PáGINA 3
Informe para una academia
› Por Daniel Link
El martes pasado, a la 1 de la noche, el canal de documentales Animal Planet exhibió, en el contexto de la serie de programas “Safari”, un especial presentado por Alan Alda sobre la inteligencia de los animales. Un loro que habla en mexicano, una chimpancé de 17 años, un mono tití sudamericano de cabeza blanca adicto a las pastillas, un cuervo y una foca hambrienta permitieron a los guionistas del programa “demostrar” que los animales razonan sin lenguaje y que el abismo que separa a los animales de los seres humanos (es decir, veinticinco siglos de filosofía occidental) quedaba invalidado por una serie de experimentos pavlovianos de los que podía deducirse que no somos radicalmente diferentes de las impúdicas bestias sin lenguaje que pueblan el planeta.
De acuerdo con los experimentos que mostraba Animal Planet ante un Alan Alda siempre atónito y maravillado, una foca hambrienta puede diferenciar una letra de un número y, todavía más, puede reconocer la tecla numeral (eventualmente, bien entrenada, podría llegar a hacer una llamada telefónica). Cada vez que la foca se equivocaba en pulsar con el hocico el número, la letra o el símbolo de numeral, nos decían, se enojaba, se tomaba un descanso y se iba a bañar. Cada uno de sus aciertos era premiado con un bocado de arenque. A eso, los animalistas de Animal Planet llamaban inteligencia.
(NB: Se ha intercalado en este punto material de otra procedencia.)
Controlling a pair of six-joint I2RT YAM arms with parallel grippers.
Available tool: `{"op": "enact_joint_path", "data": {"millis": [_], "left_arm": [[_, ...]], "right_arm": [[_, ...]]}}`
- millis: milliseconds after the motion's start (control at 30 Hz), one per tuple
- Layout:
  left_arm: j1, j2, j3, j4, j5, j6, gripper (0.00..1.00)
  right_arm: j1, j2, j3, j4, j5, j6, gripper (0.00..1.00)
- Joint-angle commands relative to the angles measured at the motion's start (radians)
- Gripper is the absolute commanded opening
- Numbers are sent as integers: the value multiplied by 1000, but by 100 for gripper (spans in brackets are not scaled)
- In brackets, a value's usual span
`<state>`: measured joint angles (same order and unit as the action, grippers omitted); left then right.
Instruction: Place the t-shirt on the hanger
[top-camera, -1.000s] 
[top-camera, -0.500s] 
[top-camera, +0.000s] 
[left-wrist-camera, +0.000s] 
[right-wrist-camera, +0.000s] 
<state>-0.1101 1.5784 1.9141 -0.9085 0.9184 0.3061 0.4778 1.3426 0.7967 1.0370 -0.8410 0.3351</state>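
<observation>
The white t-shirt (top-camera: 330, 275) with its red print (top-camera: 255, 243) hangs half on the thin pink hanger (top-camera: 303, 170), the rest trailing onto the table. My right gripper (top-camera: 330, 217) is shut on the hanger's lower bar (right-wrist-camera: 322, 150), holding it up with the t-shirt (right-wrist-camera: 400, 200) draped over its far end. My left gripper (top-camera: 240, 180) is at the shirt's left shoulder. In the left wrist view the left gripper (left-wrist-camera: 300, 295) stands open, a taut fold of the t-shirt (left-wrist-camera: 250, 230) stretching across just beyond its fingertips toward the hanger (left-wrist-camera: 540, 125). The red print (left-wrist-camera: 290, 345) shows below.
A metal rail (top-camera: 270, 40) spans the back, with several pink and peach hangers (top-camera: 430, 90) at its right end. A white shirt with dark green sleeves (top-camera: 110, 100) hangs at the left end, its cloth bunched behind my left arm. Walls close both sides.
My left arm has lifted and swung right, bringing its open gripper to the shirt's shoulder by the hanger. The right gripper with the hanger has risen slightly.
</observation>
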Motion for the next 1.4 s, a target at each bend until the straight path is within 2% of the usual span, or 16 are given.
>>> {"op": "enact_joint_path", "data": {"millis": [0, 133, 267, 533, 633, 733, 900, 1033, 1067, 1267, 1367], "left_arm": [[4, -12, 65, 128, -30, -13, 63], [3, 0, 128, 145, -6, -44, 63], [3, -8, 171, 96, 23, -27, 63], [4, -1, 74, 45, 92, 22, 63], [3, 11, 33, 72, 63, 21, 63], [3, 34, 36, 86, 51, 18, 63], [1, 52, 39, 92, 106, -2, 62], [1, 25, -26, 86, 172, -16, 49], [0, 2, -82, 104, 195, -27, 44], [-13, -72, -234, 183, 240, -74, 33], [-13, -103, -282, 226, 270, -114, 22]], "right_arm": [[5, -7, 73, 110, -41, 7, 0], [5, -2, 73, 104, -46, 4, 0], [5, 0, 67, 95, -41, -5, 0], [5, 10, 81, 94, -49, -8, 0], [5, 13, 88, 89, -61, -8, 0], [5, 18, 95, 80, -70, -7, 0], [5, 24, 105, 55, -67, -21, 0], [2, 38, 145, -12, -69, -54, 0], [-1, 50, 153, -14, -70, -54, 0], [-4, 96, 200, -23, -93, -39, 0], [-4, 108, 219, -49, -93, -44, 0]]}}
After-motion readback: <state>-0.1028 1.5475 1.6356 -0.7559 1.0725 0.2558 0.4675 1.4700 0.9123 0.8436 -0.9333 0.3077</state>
En rápida sucesión, Alan Alda pudo observar cómo un chimpancé puede contar duraznos (3 + 3) y señalar el número (6) que designa el resultado. Más aún, dado que se trataba de demostrar que los animales tienen pensamiento lógico y capacidad de abstracción, el entrenado animalito (un futuro general Thade de las huestes simiescas) podía sumar números (1 + 3) y señalar el numeral resultante (4) y hasta ¡reconocer fracciones!
Por cierto, los animales pueden también utilizar herramientas y aprender técnicas: así, el cuervo y el mono tití empastillado podían comer lo que quisieran. Y mucho más importante sería la capacidad de los chimpancés adultos (hastiados por décadas de repetición) para ser conscientes del pensamiento del otro (mono o humano), lo que demostraba (¡oh, Descartes, cuánto te extrañamos!) que la inteligencia del simio adulto, debidamente hambriento, drogado y entrenado, supera la del niño promedio de dos años y medio.
Lo mejor estuvo al principio y fue el loro, capaz de reconocer y nombrar objetos. Le ponían un llavero en el pico y el loro decía (con voz de loro mexicano) “iavero” (y no “iave”), le ponían un tornillo en el pico y el loro decía “torni-io”. Le mostraban dos llaves diferentes y ¡le preguntaban cuál era la más grande! “Amari-ia”, contestaba el loro dialéctico, destinado ya a un doctorado honoris causa en cualquier universidad de París. Le mostraban una serie de objetos y le preguntaban: “¿De qué está hecho el objeto de cuatro lados de color azul?”. “Madera”, contestaba el loro (con voz de loro mexicano).
Alan Alda, fascinado. “¿Se puede deducir alguna generalidad de estos experimentos?”, preguntaba a los entrenadores de animales. Por supuesto, le decían, “porque verificamos que diferentes animales tienen un comportamiento similar respecto de nuestras manipulaciones”.
Nuestras manipulaciones. Manipulaciones con las que vivimos a diario y que nuestros hijos miran en la televisión. Partidario fanático de la lingüística cartesiana, Noam Chomsky ha demostrado hasta qué punto la psicología de la conducta es subsidiaria de una antropología fascista. No es demasiado grave (aunque sí triste) que una mona vieja y medio ida se haya pasado diecisiete años buscando una lata de Pepsi en una habitación y en su réplica en miniatura para ver si los animales son capaces de comprender que una es representación de la otra. Lo grave (lo fascista) es que se pretenda hacernos creer que eso ilumina nuestra forma de pensar o que los animales podrían participar del cogito cartesiano.
No somos como los animales: ellos no pueden elegir entre una lata de gaseosa o un jugo de naranjas, ellos no saben que desean (o que podríanser libres), ellos no pueden evaluar éticamente un experimento que los involucra, ellos no pueden decidir entre presionar la tecla numeral con el hocico o no hacerlo. Ellos, como la luz del cielo, el ruido del mar en una noche de verano o el color verde de una planta tropical, no saben que son.